I don’t think this little essay is an plea for my friends and family to let me wear whatever I damned well please, or to argue that you should support me uncritically in all my makeup, fashion, and behavior choices. But I do think I would ask you, dear reader and dear friend, to put yourself in my shoes (10 or 10.5 US women’s, by the way) if you find my choices unappealing or questionable.

I received a relationship email today from a salesman at Malloy’s, a high-end store in town where I’ve bought several nice Italian suits in the past:

George, We have received two medium and light gray suits from Zegna that I know would not only make great additions to your suit wardrobe but you would like the look of them. Please stop by this weekend and take a look at them.

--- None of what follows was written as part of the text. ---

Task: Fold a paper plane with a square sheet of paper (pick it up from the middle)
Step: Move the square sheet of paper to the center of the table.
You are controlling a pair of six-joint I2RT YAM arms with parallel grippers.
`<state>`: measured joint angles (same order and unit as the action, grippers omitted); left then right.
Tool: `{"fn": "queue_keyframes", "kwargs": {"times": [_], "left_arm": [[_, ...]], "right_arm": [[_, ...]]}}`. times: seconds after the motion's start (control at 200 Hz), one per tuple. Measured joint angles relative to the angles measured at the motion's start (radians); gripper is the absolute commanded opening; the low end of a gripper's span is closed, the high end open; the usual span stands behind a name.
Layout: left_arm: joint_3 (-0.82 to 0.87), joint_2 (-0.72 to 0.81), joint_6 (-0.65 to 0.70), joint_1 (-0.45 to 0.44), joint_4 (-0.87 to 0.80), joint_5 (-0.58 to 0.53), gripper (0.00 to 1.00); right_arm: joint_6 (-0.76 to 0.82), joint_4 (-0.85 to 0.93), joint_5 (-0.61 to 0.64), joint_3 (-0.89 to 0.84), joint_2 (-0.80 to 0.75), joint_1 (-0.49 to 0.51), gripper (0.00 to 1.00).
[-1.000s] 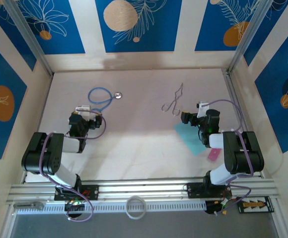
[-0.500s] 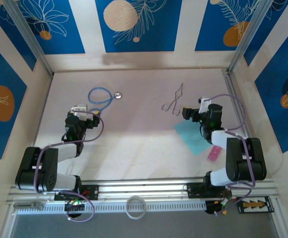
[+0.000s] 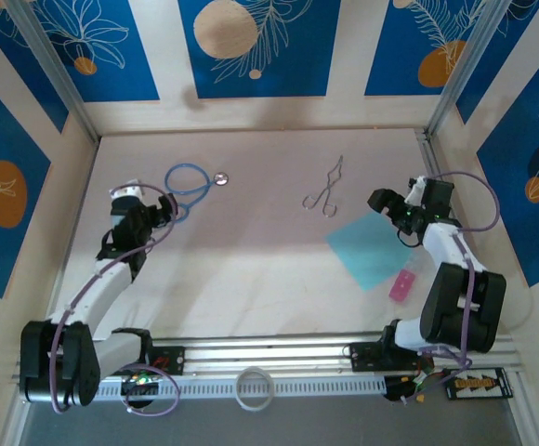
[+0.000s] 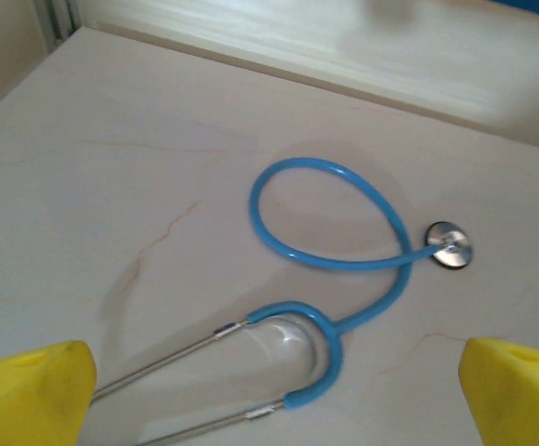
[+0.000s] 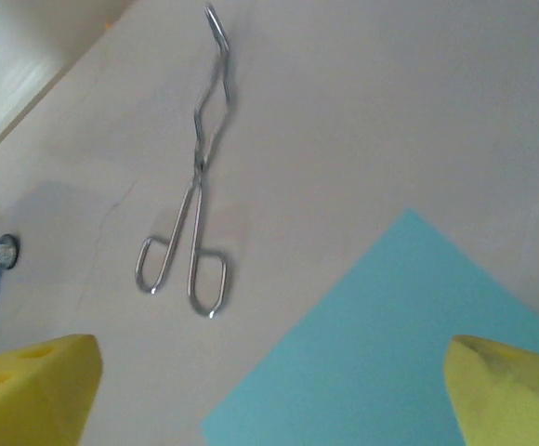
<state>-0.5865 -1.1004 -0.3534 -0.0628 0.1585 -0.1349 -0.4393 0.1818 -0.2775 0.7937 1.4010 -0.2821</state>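
The square sheet of paper (image 3: 374,252) lies flat on the right half of the table, light turquoise and turned like a diamond. My right gripper (image 3: 381,201) hovers just beyond its far corner, open, with nothing between the yellow fingertips (image 5: 32,392). In the right wrist view the paper (image 5: 390,358) lies under the right gripper (image 5: 269,400). At the left, my left gripper (image 3: 156,212) is open beside a blue-tubed stethoscope (image 3: 190,184). In the left wrist view the left gripper (image 4: 274,409) is over the stethoscope's (image 4: 330,218) metal ear tubes. No paper plane is in view.
Metal tongs (image 3: 324,190) lie beyond the paper, also in the right wrist view as tongs (image 5: 195,209). A small pink block (image 3: 400,286) sits by the paper's near right edge. Walls close the table at the back and sides.
Both arms have stretched out away from their bases. The left gripper swung left toward the stethoscope. The right gripper moved back and right off the paper, uncovering the sheet.
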Motion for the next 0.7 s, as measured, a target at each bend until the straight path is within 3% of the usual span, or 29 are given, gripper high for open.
{"fn": "queue_keyframes", "kwargs": {"times": [0.27, 0.54, 0.7], "left_arm": [[-0.024, 0.103, -0.111, 0.004, -0.190, 0.174, 1.00], [-0.026, 0.130, -0.175, 0.004, -0.328, 0.238, 1.00], [-0.028, 0.131, -0.193, 0.004, -0.346, 0.281, 1.00]], "right_arm": [[-0.053, 0.175, -0.070, 0.003, 0.096, -0.011, 0.84], [-0.061, 0.270, -0.013, 0.034, 0.198, 0.000, 0.79], [-0.075, 0.326, 0.040, 0.071, 0.214, 0.060, 0.77]]}}
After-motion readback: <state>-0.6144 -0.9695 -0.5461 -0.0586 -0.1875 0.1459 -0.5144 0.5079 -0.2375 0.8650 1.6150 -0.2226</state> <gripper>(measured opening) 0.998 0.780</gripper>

It’s funny, but this feels vaguely sad to me as I realize I will never buy another man’s suit again. I have written elsewhere that I hold no grudge against my male self, and don’t fault myself for having turned out the way I have. I never hated buying menswear except for the feeling that I was shopping for an inauthentic self or that the salesmen made all sorts of categorical assumptions about me (and men, in general) that were not true. These little things aside, I have always enjoyed buying nice suits, ties, and shirts, and certainly enjoyed shopping for them much more than for jeans and work clothes.

My sadness comes, I think, from a sense of breakage — the particular thread of my narrative simply stops at this point, the thread (or theme) being shopping for men’s suits. The break is attributed to a transsexual transition, which becomes the agent of the breakage. When viewed this way, I think it’s easy to see how transition feels like serial abandonment of values, even as it’s also a story of the acquisition of new values. There are a hundred little rituals like buying men’s ties or being called sir or using the men’s room that grind to a halt, thus creating a sense of grief and loss — that is, if you choose to emplot the threads of the story as breakages.

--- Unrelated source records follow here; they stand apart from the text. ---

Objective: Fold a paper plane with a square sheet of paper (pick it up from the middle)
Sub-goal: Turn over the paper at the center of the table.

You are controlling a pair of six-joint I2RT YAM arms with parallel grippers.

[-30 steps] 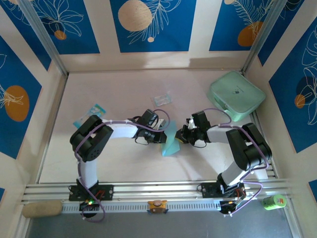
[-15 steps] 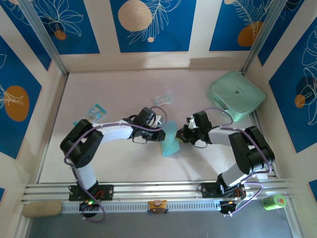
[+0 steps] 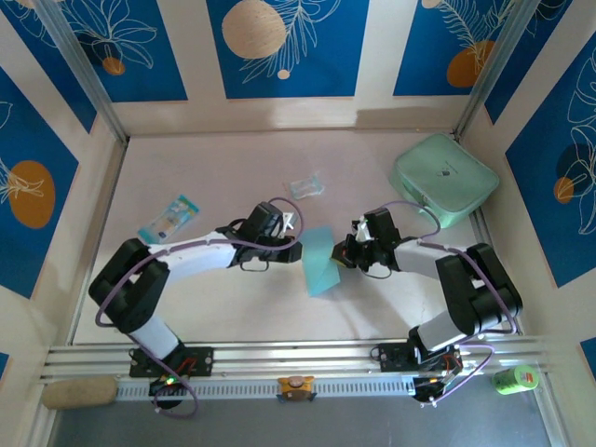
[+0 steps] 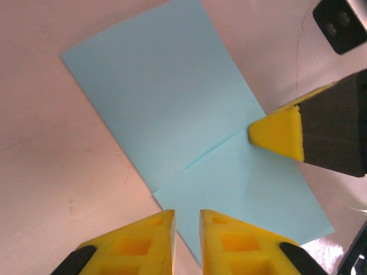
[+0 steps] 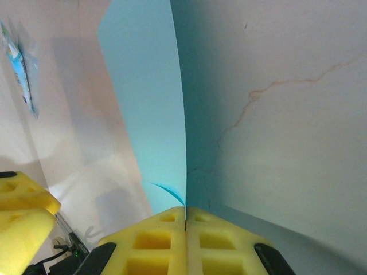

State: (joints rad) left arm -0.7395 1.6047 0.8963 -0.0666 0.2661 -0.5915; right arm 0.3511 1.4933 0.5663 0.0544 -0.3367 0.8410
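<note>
The square sheet of paper [image 3: 321,262] is plain light blue and lies folded in the table's middle. In the left wrist view the sheet [image 4: 172,97] shows a crease line and an overlapping flap. My right gripper [image 3: 342,257] is shut on the sheet's right edge. In the right wrist view that gripper [image 5: 185,213] pinches the sheet [image 5: 146,103], which stands up on edge from the jaws. My left gripper [image 3: 295,244] hovers at the sheet's left edge. Its jaws [image 4: 187,220] stand a narrow gap apart with nothing between them.
A mint-green case [image 3: 444,179] sits at the back right. A clear crumpled wrapper [image 3: 305,186] lies behind the sheet. A blue-and-white printed packet [image 3: 169,218] lies at the left. A green object [image 3: 514,377] and a beige roll [image 3: 79,392] lie beyond the front rail.
My left arm has stretched out lower, and its gripper has drawn back off the sheet toward the far left. More of the sheet now shows. The right gripper has held its grip.
</note>
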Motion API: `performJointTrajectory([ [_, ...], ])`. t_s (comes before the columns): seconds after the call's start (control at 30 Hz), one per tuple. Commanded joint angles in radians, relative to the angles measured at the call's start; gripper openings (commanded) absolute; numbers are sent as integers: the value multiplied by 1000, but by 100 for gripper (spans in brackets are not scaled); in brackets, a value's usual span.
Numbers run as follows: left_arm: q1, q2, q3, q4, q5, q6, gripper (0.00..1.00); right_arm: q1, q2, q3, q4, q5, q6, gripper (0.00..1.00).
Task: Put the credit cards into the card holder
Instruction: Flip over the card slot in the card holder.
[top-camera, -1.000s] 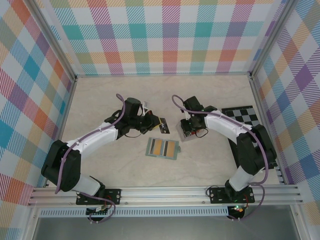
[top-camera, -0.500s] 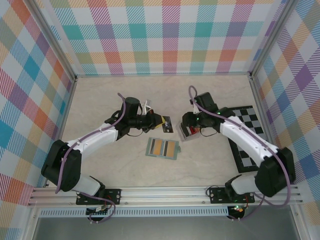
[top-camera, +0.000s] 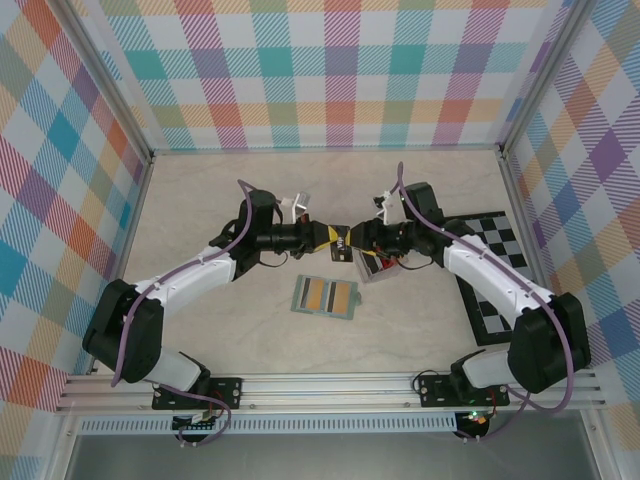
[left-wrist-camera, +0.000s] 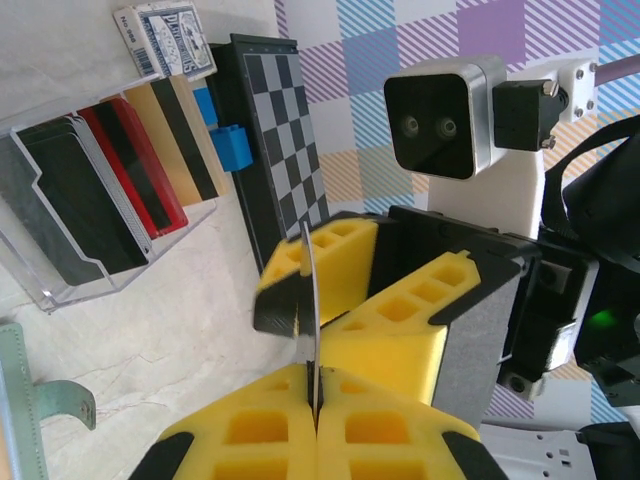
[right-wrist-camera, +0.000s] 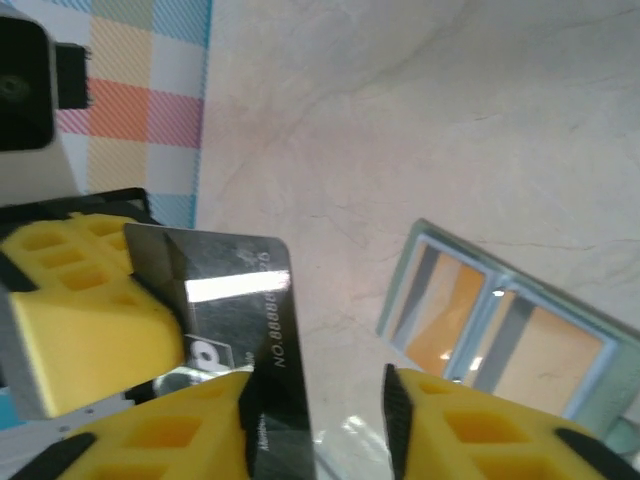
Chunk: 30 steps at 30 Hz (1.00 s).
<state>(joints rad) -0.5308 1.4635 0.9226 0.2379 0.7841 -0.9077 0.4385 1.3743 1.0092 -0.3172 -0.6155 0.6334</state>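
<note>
The two arms meet nose to nose over the middle of the tabletop (top-camera: 200, 200), just behind the card holder (top-camera: 325, 297). The left end effector (top-camera: 325, 238) is clamped tight on a dark credit card (top-camera: 342, 243). From its own wrist camera the yellow pads (left-wrist-camera: 250, 435) are pressed together with the card (left-wrist-camera: 309, 300) standing edge-on between them, a thin dark line rising out of the grip.

The right end effector (top-camera: 362, 240) faces it from the other side. Its fingers stand partly apart, with a plain gap between them. In the right wrist view the card (right-wrist-camera: 225, 300) reaches in from the left, glossy with pale lettering, lying against the left-hand finger (right-wrist-camera: 170, 435) and partly across the gap. I can't tell whether that finger is actually pressing on it; the other finger is apart from it.

The card holder (right-wrist-camera: 500, 310) lies open and flat on the tabletop below the meeting point, near the arms' bases, its pale blue-grey inside up and orange-yellow showing in both halves.

Just to the right of the end effectors sits a clear tray (left-wrist-camera: 60, 290) with more credit cards (left-wrist-camera: 135, 180) leaning in it: dark, red and orange-yellow. Beyond it are a checkerboard (left-wrist-camera: 275, 130) and a playing-card pack (left-wrist-camera: 165, 35).
</note>
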Motion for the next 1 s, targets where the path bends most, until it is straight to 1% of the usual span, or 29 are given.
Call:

However, what if they’re not breaks at all? As we do with Justin Tanis’s excellent observation that transsexualism may not be a curse, but rather a blessing or calling, what if we refuse to see transsexual transition as a collection of breakages and try to see them as a series of continuities? It’s more than a linguistic trick, but it does involve asking yourself, a la Derrida, “Are we positing a false binary here? Could go up one step in meaning to find a missing term that describes all the experiences of the closeted-male, the transsexual, and the post-transition female?”

In other words, rather than see my email from Malloy’s as a sign that signifies another loss, what if we read it as a sign of continuity of the value of desiring to look and feel professional, a value that simply has different modalities? If we do this, then my email invitation could simply be seen and felt as an invitation to allow Joyce to give form to her professional side, to continue her long-running trend of dressing up for class and for faculty meetings and for giving academic papers.

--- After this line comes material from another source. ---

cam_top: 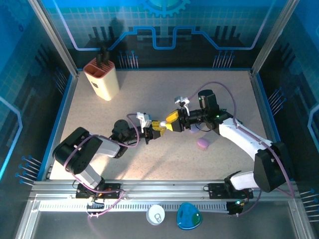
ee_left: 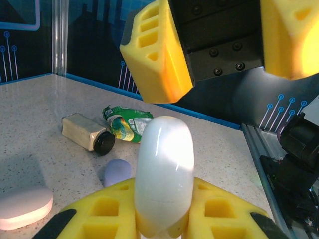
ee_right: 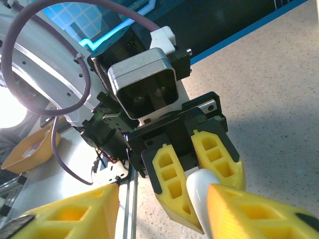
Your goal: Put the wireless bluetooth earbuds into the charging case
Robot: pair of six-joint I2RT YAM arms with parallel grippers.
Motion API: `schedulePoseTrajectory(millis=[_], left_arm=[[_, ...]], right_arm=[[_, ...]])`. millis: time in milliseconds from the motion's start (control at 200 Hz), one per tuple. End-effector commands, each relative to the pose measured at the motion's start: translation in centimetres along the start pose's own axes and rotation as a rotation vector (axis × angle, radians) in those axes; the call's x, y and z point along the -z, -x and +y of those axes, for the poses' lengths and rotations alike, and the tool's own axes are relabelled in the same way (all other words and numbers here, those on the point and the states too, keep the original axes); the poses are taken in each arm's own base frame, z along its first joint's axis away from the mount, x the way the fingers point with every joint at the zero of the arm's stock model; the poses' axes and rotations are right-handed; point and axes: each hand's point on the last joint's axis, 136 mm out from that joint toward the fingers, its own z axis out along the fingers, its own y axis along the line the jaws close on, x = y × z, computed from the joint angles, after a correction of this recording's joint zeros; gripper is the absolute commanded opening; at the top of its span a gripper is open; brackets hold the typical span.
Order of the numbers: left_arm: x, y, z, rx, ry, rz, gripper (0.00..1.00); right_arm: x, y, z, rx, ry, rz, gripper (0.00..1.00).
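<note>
Left wrist | left gripper (ee_left: 164,216) clamps glossy white pebble case (ee_left: 164,159); right gripper (ee_left: 222,45) — spread open

Robot lab, not home. Speckled beige bench (cam_top: 159,94) with blue rim, boxed in by silver metal posts (cam_top: 56,37). Blue walls (cam_top: 164,20) printed with gear and wire-line drawings. Black-and-grey left robot arm (cam_top: 82,154) and white right robot arm (cam_top: 246,139) bolted to grooved silver metal rail (cam_top: 164,189) at near edge. Thin purple cable (cam_top: 215,82) loops over right arm.
</note>
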Motion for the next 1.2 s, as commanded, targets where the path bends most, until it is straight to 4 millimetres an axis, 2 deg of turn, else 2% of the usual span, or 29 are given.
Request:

The false binary terminology is “male-female,” and the story takes on a feeling of loss or breakage when we think of shopping for clothes, but the new term, one which encompasses male and female, new professor and old professor alike, would be “professional,” which is quite capable of describing my transition in ways that do not suggest a sudden break in the narrative arc of my life.

So I’m feeling a lot better and a lot less sad.

But now I think of my often-felt sense of loss over these past 12 months and wonder how many of these signs I’ve seen and interpreted as breaks, when they just as easily could have been seen as reinforcing and continuing values and personality traits I already hold.